**Task objective:** Output the full listing word for word.
++++ Data excerpt ++++
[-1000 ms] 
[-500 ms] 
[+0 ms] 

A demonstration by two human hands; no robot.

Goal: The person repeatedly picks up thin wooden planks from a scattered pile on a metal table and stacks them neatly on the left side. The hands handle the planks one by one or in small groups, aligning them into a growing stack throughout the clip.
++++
**Solution for this task:**
[-1000 ms] 
[-500 ms] 
[+0 ms] 

A demonstration by two human hands; no robot.

Goal: The person repeatedly picks up thin wooden planks from a scattered pile on a metal table and stacks them neatly on the left side. The hands handle the planks one by one or in small groups, aligning them into a growing stack throughout the clip.

The response is finished.